Extended Surya Namaskar

Written by Silpi Patnaik

While Sun is the eternal powerhouse of energy, human is the eternal seeker of strength. The most practical, scientific and accessible medium that connects the source of life and the seeker of its power is The Surya Namaskar or the Sun Salutation. The world has to agree that the Sun Salutation is one of the priceless contributions of Yoga to humanity. It comprises of twelve basic postures or Asanas that activate the solar plexus or the central point in human body thereby making the practitioner internalize the strength of Sun within. It is the experience of this divine strength that transforms a regular practitioner of Surya Namaskar into a “Yogi”.
Although we have restricted the sea of Yoga to a stream of twelve postures, yet there are a variety of other asanas that are crucial in calling a yoga session complete. No doubt the Surya Namaskar is designed in a way to provide wholesome boost to the human body, yet it can be taken to another level altogether by making few important additions to it. This article will talk about The Extented Surya Namaskar, which is a developed version of the timeless twelve-posed gem of Yoga tradition, without tampering or altering the basic structure. 
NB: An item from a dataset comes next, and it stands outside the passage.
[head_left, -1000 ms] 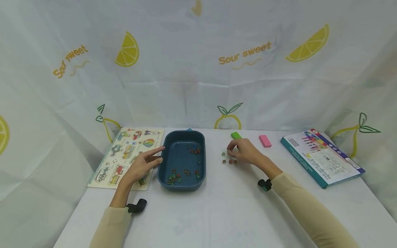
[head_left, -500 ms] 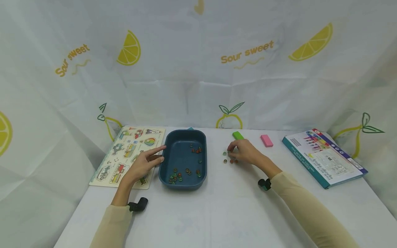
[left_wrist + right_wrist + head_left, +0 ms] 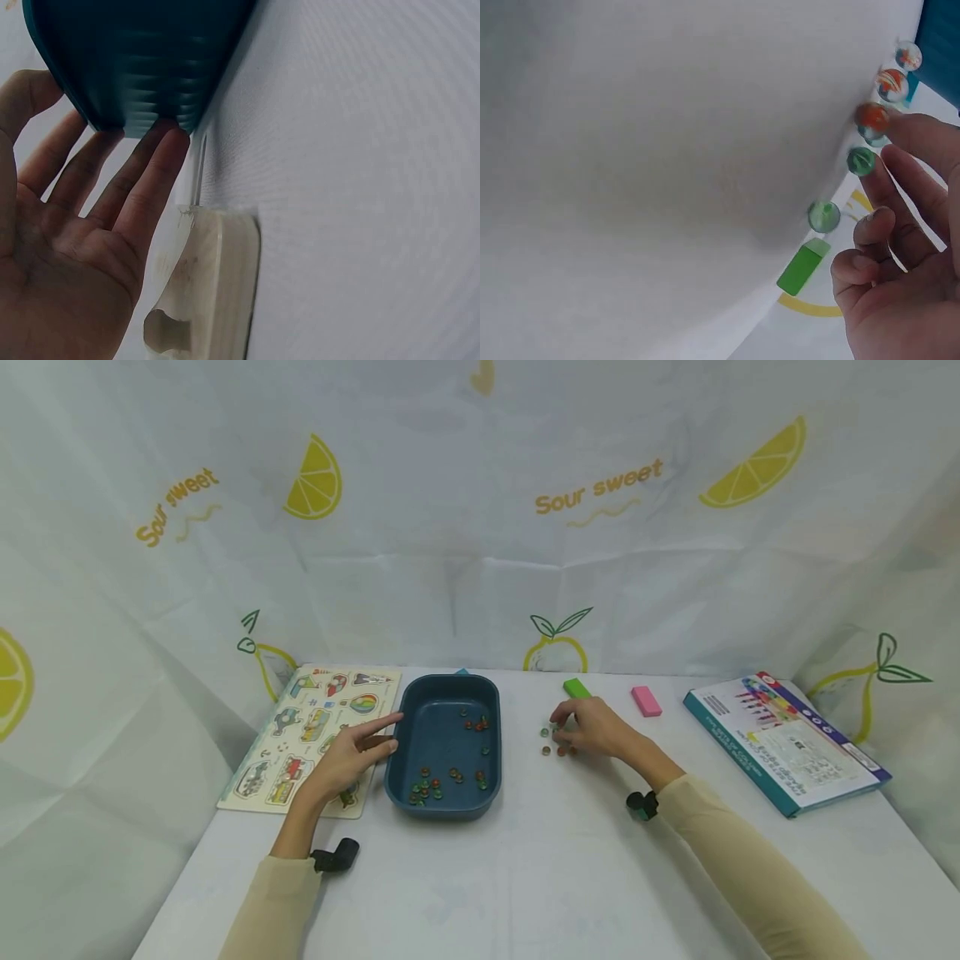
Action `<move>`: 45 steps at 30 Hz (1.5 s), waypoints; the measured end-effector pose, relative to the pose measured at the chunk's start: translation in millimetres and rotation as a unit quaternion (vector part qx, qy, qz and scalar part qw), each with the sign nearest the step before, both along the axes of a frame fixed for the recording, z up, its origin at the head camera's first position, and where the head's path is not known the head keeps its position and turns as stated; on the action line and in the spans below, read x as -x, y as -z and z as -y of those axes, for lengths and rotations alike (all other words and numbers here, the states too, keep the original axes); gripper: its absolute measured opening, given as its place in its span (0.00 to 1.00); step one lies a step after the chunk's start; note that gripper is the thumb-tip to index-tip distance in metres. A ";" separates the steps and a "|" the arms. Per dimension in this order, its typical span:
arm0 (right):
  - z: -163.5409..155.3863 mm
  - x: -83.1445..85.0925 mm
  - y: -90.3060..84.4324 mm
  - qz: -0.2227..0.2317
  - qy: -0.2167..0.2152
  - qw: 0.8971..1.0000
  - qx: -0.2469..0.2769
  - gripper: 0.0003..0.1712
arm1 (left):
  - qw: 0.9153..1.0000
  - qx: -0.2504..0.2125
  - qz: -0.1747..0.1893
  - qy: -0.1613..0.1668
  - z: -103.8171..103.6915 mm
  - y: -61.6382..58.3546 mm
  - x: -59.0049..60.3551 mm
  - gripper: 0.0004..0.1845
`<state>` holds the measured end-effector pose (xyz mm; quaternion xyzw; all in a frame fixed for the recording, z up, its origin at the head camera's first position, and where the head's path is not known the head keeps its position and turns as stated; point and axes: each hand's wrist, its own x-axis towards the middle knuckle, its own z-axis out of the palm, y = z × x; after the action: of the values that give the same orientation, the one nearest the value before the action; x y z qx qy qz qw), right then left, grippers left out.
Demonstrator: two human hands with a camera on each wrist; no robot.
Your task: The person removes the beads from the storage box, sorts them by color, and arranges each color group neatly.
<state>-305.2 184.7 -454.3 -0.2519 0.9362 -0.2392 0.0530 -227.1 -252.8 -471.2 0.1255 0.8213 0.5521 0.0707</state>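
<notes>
- A person sits at a white table [image 3: 540, 877] with both arms in beige sleeves stretched forward.
- The left hand [image 3: 347, 762] lies with fingers straight and relaxed, their tips touching the outer left wall of a dark blue tray [image 3: 405, 758]. It holds nothing. The left wrist view shows the fingers [image 3: 142, 180] against the tray's side.
- The tray stands near the middle of the table and holds a scatter of small glass marbles [image 3: 431, 783], most near its front edge, a few near the far right corner.
- The right hand [image 3: 592, 728] rests on the table just right of the tray, fingers loosely curled over a small group of loose marbles [image 3: 546, 742]. In the right wrist view the fingertips [image 3: 900, 161] sit beside a green marble [image 3: 861, 160] and an orange one [image 3: 872, 116]; whether any marble is pinched cannot be told.
- A green block [image 3: 576, 687] and a pink block [image 3: 646, 701] lie behind the right hand.
- A wooden picture puzzle board [image 3: 300, 735] lies left of the tray, partly under the left hand.
- A boxed set with colourful print [image 3: 787, 739] lies at the far right; its text is too small to read.
- The backdrop cloth [image 3: 480, 527] shows lemons and the words "Sour sweet".
</notes>
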 end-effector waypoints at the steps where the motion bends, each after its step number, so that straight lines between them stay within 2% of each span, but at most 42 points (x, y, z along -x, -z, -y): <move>1: -0.5 0.0 -1.9 -0.002 -0.001 1.000 0.001 0.13 | 1.000 0.000 -0.001 0.000 -0.1 0.1 0.0 0.30; 7: 5.2 0.2 -24.8 -0.043 -0.020 0.998 0.028 0.10 | 1.000 0.001 -0.005 0.002 -0.6 0.3 0.4 0.30; 12: 34.1 0.3 -52.4 -0.081 -0.047 0.994 0.053 0.10 | 1.000 -0.003 -0.006 0.004 -0.3 0.1 0.3 0.30; 16: 70.2 -1.9 -71.0 -0.075 -0.063 0.994 0.056 0.10 | 1.000 -0.006 -0.005 0.006 0.1 1.0 -0.1 0.30; 20: 108.4 1.9 -79.2 -0.049 -0.066 0.996 0.046 0.12 | 1.000 -0.007 -0.001 0.006 0.1 2.5 -0.4 0.30; 24: 144.9 12.2 -77.9 -0.026 -0.047 0.998 0.015 0.12 | 1.000 -0.010 0.002 0.008 0.1 2.3 -0.1 0.30; 27: 168.2 19.5 -70.7 -0.011 -0.007 0.999 -0.045 0.10 | 1.000 -0.014 0.003 0.009 0.4 1.3 0.4 0.30; 29: 180.9 22.5 -64.3 0.006 0.029 0.996 -0.090 0.10 | 1.000 -0.016 0.003 0.010 0.9 0.8 0.7 0.30; 33: 199.1 22.9 -51.7 0.043 0.088 0.985 -0.139 0.14 | 1.000 -0.018 0.002 0.010 1.6 1.4 1.8 0.30; 38: 211.9 17.9 -39.9 0.043 0.100 0.982 -0.151 0.15 | 1.000 -0.017 -0.001 0.010 1.8 -0.2 1.9 0.30; 41: 213.9 15.5 -36.4 0.039 0.105 0.984 -0.135 0.14 | 1.000 -0.018 -0.001 0.012 1.1 -0.8 1.3 0.30; 45: 212.4 20.3 -40.3 0.030 0.082 0.988 -0.125 0.11 | 1.000 -0.019 0.000 0.013 1.2 0.2 1.2 0.30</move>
<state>-325.5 -27.7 -413.9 -0.1585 0.9743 -0.1312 0.0919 -228.3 -254.0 -471.4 0.1374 0.8090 0.5665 0.0749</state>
Prayer Pose or Pranamasana 
The Prayer Pose is one where we join both our hands in front of our chest like doing a conventional Indian Namaste. The Prayer pose can be extended to a Tadasana where the folded hands are lifted and stretched above the head and we stand on the tip of the toes stretching the calf, the torso and the hands. It activates every nerve of the body and provides a natural massage to our innards

Raised Arm Pose or Hastauttanasana This pose asks us to raise our arms up and then bend back and look up at the sky.  Right from the point where we usually finish our bend, we can stretch the arms further behind to touch the thighs and then the floor. This is called as The Chakrasana or the Wheel Pose.  While breathing normal one can stay in this pose for a minimum of five breath counts.


Hand to Foot Pose- Hasta Padasana 
In this pose we bend forward from the waist and touch the floor with our palms. Right after touching the floor, one can extend the pose by stretching the head and planting it right between the two legs. Try to stay put in the position for a couple of seconds, increasing the duration to ten breath counts once comfortable. Doing this regularly will ensure that the tummy stays straight and toned.

Equesterian Pose- Ashwa Sanchalanaasana 
The Equesterian pose can be extended by the Warrior Pose(Virabhadraasana) where the body goes into a crescent posture and the hands are lifted straight up in the air. It can be followed by the Reverse Warrior Pose where the body tilts back, one hand goes down with the leg and the other goes back in the air. Both these postures strengthen shoulders, arms, legs and back; pumps blood into heart and lungs an opens up the hip.

The Stick Pose- Dandasana 
Dandasana is the yogic plank pose where the body is aligned to the floor and resembles a stick. The Stick Pose can be furthered by moving from one side to another like doing a side to side rolling plank. This is almost like entering into an intermediate pilate step. Doing the rolling side plank for at least 20 times makes the abdomen stronger, hips and waist leaner and the body posture even more balanced.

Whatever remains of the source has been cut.